= Eric Beecher =

Australian journalist, editor and media proprietor

Eric Beecher (born c. 1951) is an Australian journalist, editor, and media proprietor. He is chair of Solstice Media and Private Media, publisher of Crikey.

==Early life==
Eric Beecher was born around 1951.

==Career==
Beecher began working as a journalist on The Age in Melbourne, later moving to London to work on The Sunday Times and The Observer. He subsequently worked on The Washington Post in the US.

He became the youngest-ever editor of the Sydney Morning Herald in 1984, aged 33. He remained in this position until 1987, when he became editor-in-chief of The Herald and Weekly Times group. for three years.

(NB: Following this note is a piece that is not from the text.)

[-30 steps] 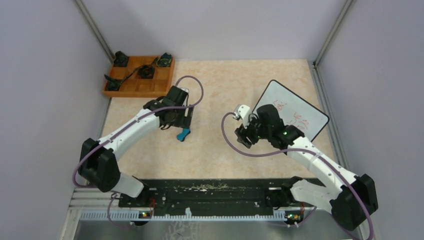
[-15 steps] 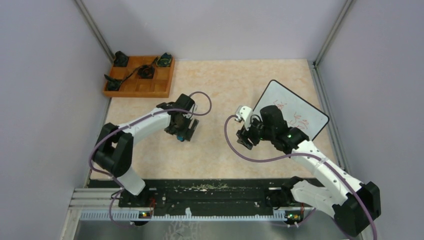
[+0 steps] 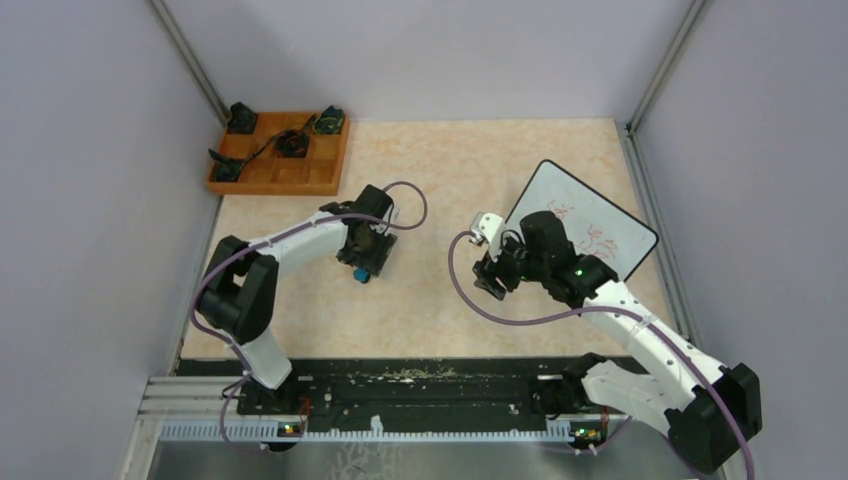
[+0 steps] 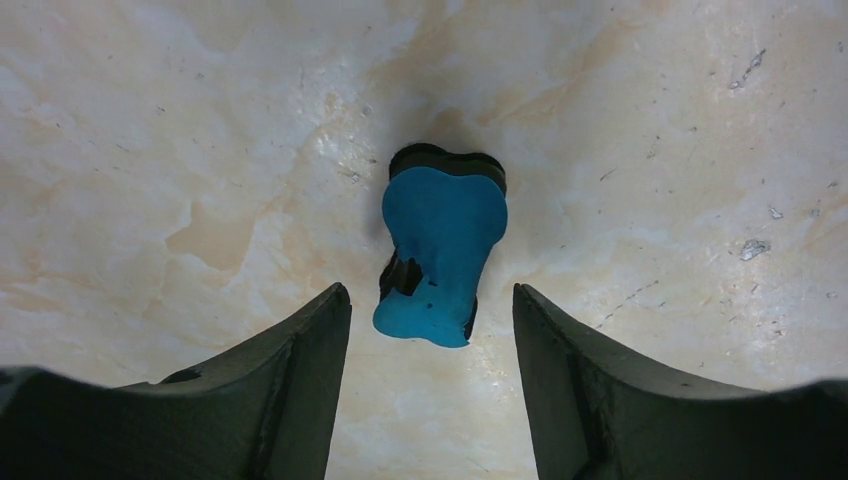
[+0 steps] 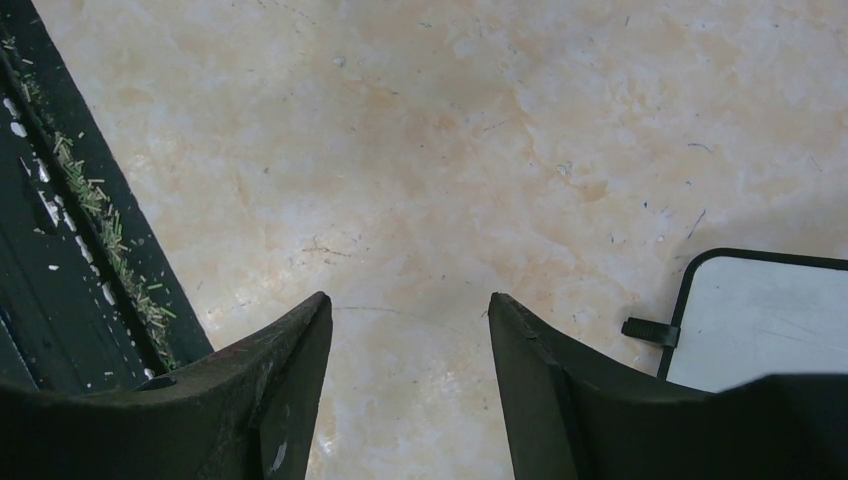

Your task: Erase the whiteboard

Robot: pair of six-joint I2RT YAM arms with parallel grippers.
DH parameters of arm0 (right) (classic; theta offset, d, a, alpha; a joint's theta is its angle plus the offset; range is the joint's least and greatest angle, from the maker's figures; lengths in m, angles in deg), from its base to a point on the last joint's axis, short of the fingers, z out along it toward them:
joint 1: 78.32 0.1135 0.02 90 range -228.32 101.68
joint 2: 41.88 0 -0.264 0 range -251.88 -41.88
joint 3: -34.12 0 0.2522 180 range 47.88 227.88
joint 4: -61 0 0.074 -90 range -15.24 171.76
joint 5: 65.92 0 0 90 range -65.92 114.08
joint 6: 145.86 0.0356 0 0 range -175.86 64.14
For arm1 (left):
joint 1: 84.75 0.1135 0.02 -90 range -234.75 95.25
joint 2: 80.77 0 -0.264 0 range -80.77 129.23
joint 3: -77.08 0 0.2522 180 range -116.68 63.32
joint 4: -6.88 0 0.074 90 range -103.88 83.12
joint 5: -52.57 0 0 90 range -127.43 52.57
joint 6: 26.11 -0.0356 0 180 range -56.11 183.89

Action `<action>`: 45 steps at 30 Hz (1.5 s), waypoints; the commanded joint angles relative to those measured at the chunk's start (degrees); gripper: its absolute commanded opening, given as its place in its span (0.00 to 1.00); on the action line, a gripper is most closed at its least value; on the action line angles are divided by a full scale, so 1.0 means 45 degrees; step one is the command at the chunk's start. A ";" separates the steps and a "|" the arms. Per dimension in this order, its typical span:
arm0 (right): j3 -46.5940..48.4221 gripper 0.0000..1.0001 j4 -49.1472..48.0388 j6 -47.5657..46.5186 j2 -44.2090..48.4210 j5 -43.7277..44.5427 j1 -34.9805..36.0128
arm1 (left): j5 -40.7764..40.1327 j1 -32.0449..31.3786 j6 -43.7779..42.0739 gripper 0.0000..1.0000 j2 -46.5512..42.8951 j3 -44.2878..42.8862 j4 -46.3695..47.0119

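The whiteboard [image 3: 590, 225] lies at the right of the table, white with a black frame and red marks; a corner of it shows in the right wrist view [image 5: 760, 320]. A blue eraser [image 4: 443, 250] with a black underside lies flat on the table; in the top view [image 3: 362, 274] only its tip peeks out below the left wrist. My left gripper [image 4: 430, 320] is open and hovers directly over the eraser, jaws to either side of its near end, not touching it. My right gripper [image 5: 408, 320] is open and empty, above bare table just left of the whiteboard.
A wooden compartment tray [image 3: 280, 178] with small black parts stands at the back left. A black rail [image 3: 420, 385] with scattered debris runs along the near edge, also visible in the right wrist view [image 5: 60, 240]. Grey walls close in left, right and back.
My left gripper has swung right and toward me from beside the eraser to right above it, covering most of it in the top view. The right arm shifted only slightly.
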 commanded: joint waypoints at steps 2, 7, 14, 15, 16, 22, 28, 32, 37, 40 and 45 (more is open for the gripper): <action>0.0207 0.59 -0.0299 -0.0198 0.0342 -0.0296 -0.0011 | -0.0085 0.0265 -0.0161 0.65 -0.0116 -0.0343 0.0254; 0.0196 0.59 -0.0314 -0.0198 0.0436 -0.0278 -0.0012 | 0.0026 0.0306 -0.0149 0.60 0.0093 -0.0386 0.0255; 0.0132 0.59 -0.0275 -0.0238 0.0479 -0.0183 -0.0010 | 0.0311 0.0321 -0.0166 0.57 0.0162 -0.0433 0.0298; 0.0132 0.59 -0.0269 -0.0242 0.0480 -0.0179 -0.0010 | 0.0341 0.0326 -0.0166 0.57 0.0204 -0.0445 0.0300; 0.0132 0.59 -0.0273 -0.0243 0.0479 -0.0188 -0.0013 | 0.0376 0.0331 -0.0156 0.57 0.0234 -0.0464 0.0312; 0.0157 0.59 -0.0292 -0.0240 0.0498 -0.0218 -0.0009 | 0.0579 0.0360 -0.0144 0.54 0.0531 -0.0519 0.0311; 0.0098 0.59 -0.0298 -0.0281 0.0544 -0.0201 -0.0013 | 0.0599 0.0384 -0.0140 0.48 0.0577 -0.0580 0.0335; 0.0091 0.59 -0.0325 -0.0274 0.0540 -0.0215 -0.0007 | 0.0624 0.0390 -0.0170 0.44 0.0480 -0.0528 0.0373; 0.0113 0.59 -0.0249 -0.0257 0.0557 -0.0228 -0.0013 | 0.0722 0.0411 -0.0174 0.37 0.0634 -0.0560 0.0358; 0.0113 0.59 -0.0252 -0.0257 0.0577 -0.0216 -0.0008 | 0.0788 0.0423 -0.0166 0.35 0.0731 -0.0586 0.0320; 0.0093 0.59 -0.0295 -0.0276 0.0606 -0.0209 -0.0013 | 0.0984 0.0414 -0.0165 0.20 0.0840 -0.0609 0.0259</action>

In 1990, Beecher founded Text Publishing, becoming CEO and major shareholder of the company. He sold Text to Fairfax Media in 2003 for million.

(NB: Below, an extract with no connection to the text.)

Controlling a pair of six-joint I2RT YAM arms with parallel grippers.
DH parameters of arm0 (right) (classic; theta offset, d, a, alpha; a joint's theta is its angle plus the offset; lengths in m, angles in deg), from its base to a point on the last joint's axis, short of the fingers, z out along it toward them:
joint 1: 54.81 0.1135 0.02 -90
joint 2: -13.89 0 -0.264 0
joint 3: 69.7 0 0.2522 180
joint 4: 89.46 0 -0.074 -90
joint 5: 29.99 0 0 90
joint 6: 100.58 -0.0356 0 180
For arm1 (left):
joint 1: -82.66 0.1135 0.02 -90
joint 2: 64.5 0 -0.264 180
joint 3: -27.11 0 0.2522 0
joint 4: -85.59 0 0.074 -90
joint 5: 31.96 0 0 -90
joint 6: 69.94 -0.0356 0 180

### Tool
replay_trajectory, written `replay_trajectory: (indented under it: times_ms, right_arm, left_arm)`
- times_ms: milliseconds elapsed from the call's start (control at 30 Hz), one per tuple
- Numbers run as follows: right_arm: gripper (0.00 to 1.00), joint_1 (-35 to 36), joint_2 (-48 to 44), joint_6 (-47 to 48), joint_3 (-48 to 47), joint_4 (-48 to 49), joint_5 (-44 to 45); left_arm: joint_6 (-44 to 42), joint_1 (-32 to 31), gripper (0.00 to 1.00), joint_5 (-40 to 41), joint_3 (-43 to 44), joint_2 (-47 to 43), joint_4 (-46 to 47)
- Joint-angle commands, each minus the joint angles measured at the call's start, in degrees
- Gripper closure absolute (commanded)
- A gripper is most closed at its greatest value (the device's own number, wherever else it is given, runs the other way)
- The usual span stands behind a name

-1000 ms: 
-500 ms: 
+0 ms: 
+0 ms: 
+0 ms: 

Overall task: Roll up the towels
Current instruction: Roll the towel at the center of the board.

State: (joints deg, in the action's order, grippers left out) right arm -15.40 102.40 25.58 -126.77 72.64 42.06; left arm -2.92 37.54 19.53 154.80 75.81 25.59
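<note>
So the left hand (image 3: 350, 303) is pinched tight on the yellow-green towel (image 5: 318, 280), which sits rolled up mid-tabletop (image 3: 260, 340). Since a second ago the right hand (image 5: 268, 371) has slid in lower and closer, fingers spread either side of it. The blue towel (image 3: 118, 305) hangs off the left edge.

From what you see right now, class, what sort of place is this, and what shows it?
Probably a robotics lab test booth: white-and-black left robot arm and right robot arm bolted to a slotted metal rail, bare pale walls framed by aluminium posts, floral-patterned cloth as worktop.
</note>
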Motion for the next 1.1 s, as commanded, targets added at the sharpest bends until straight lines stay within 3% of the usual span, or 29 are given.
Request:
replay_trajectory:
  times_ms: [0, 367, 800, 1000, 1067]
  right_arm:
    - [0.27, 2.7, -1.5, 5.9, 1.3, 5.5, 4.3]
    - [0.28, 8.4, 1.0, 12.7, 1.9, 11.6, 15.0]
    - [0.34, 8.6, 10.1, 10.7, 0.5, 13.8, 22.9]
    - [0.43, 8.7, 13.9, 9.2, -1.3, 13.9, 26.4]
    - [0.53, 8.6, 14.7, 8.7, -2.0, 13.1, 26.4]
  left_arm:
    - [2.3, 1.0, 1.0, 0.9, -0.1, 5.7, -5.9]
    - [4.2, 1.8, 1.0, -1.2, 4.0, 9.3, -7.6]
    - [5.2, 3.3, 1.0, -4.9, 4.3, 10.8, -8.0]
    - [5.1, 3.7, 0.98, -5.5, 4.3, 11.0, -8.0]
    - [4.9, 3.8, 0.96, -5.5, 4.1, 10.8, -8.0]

He purchased Crikey in 2005 for $1 million from its founder Stephen Mayne, a former Liberal staffer.

Beecher is founding chair and shareholder in Australian Independent Business Media, publisher of the online magazines Business Spectator (later sold to News Limited) and Eureka Report.

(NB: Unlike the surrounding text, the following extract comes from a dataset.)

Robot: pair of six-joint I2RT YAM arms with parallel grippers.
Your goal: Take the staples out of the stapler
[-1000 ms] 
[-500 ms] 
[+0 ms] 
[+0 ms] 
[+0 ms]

As of 2024 Beecher is chair of Solstice Media, which publishes InDaily and the superannuation-funded general news site, The New Daily, and Private Media, publisher of Crikey, The Mandarin, and other websites.

==Other activities==
From 2008 until 2017, Beecher was chair of The Wheeler Centre.

He delivered the annual Andrew Olle Media Lecture in 2008.

==Awards==
In 2007, he received a Walkley Award for journalistic leadership.